* _What you need to do_
Using the data beneath this instruction, retype only the lines from the one that contains "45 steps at" down to the one that contains "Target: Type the", both included, exactly as they appear.

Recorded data
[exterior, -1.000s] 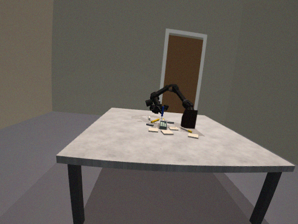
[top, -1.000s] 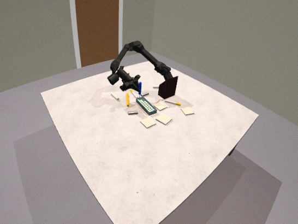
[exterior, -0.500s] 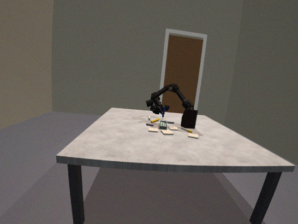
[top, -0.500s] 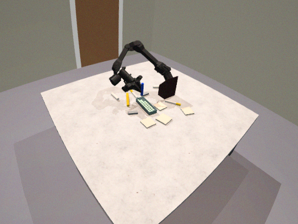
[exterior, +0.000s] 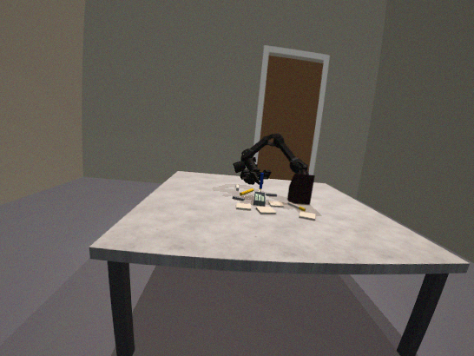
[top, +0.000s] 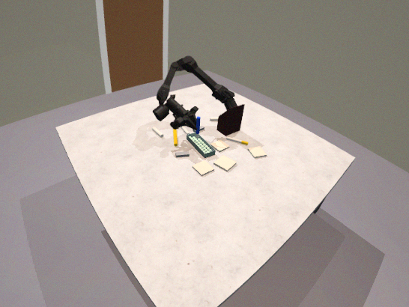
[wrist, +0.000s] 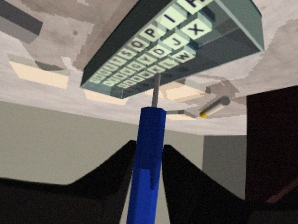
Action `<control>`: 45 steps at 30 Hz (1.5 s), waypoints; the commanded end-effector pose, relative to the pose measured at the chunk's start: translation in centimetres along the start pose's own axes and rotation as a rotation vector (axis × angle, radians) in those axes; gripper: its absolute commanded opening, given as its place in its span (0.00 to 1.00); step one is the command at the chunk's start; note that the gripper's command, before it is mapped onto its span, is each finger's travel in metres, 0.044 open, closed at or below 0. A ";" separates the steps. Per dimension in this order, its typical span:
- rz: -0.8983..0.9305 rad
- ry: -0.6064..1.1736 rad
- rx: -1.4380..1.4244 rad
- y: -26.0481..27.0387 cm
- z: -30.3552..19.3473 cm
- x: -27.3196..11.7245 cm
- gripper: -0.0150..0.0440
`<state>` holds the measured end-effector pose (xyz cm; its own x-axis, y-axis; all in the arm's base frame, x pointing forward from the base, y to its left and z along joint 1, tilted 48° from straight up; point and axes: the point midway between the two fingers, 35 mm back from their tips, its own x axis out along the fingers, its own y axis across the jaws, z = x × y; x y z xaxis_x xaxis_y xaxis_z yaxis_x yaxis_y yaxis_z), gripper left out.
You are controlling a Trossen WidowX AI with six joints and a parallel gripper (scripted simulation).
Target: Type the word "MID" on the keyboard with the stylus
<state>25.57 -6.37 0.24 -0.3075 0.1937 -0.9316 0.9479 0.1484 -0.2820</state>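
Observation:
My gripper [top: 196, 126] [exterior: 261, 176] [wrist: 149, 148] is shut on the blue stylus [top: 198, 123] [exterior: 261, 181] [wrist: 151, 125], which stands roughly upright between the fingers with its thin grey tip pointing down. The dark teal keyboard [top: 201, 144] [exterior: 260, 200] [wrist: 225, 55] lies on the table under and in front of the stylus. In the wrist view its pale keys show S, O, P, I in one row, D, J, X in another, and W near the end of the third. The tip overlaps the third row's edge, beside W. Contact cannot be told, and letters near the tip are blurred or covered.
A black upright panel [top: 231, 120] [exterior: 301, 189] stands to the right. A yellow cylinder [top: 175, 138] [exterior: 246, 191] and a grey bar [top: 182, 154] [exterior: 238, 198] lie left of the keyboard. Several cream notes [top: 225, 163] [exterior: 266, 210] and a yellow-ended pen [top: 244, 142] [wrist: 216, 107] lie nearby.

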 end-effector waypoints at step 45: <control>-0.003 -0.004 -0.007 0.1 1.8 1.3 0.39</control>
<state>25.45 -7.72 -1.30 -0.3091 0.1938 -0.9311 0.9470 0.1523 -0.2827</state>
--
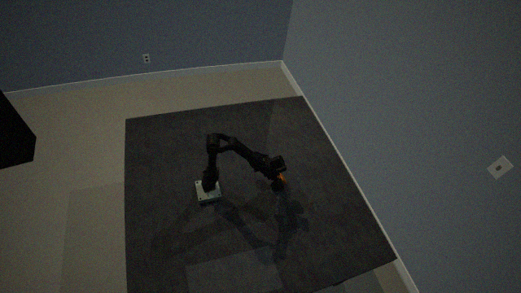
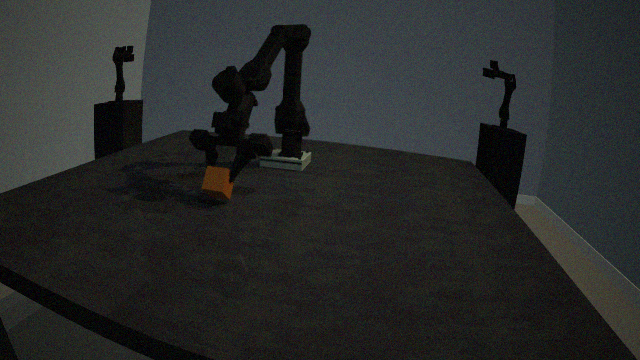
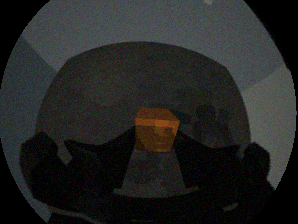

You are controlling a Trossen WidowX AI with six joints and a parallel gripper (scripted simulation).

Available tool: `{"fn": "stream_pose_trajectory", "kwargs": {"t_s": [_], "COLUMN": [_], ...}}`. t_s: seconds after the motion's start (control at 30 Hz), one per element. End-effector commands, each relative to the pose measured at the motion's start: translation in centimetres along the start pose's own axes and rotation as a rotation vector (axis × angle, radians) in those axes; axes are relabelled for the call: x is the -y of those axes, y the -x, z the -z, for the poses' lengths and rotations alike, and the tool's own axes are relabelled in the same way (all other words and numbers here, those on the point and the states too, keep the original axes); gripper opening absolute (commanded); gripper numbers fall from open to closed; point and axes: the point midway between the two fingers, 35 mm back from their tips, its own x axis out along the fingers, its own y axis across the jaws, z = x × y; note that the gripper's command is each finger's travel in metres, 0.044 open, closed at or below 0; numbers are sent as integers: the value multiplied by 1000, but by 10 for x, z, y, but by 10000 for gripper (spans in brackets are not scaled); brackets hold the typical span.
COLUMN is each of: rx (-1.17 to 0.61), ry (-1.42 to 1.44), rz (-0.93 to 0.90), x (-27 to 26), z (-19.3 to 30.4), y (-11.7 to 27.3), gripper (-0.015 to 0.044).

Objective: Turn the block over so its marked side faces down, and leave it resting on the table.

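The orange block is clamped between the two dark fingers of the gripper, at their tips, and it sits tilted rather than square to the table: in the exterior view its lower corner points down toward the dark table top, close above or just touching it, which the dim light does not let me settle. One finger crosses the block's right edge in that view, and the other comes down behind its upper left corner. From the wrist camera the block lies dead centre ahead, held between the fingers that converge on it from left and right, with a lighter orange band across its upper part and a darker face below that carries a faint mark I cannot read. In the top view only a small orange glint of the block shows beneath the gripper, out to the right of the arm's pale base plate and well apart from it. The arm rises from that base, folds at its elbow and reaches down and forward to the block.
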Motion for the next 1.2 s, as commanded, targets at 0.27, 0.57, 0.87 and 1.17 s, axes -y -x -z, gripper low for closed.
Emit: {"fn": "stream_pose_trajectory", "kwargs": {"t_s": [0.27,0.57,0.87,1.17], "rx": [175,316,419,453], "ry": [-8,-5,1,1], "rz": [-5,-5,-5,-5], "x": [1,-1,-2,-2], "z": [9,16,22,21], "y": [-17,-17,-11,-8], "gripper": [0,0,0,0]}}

* _Solved exercise_
Action `<control>`: 45 steps at 30 Hz (1.5 s), waypoints; the commanded end-effector pose, relative to the pose measured at the chunk's start: translation in centimetres along the start pose's own axes and rotation as a rotation vector (axis × angle, radians) in those axes; gripper: its absolute commanded opening, given as its place in its span (0.00 to 1.00); step one is the command at the chunk's start; note that the gripper's command, before it is mapped onto its span, is each finger's travel in metres, 0.044 open, closed at or below 0. A ";" separates the steps. Per dimension in this order, its typical span:
- rz: -0.8983..0.9305 rad
- ry: -0.6064..1.1736 rad
- rx: -1.4380..1.4244 rad
- y: -26.0481..27.0387 cm
- z: -30.3552..19.3473 cm
- x: -27.3196..11.7245 cm
- gripper: -0.0150..0.0440
`<state>` holds the measured end-effector pose (xyz cm; its own x-axis, y-axis; all in the arm's base frame, x pointing forward from the base, y to its left and z along joint 1, tilted 48° from straight up; point and axes: the point midway between the two fingers, 35 mm back from their tips, its own x axis out along the fingers, its own y axis across the jaws, z = x × y; x y z xaxis_x xaxis_y xaxis_z yaxis_x yaxis_y yaxis_z), gripper left out.
You are controlling a Trossen WidowX AI with six joints and a parallel gripper (scripted simulation).
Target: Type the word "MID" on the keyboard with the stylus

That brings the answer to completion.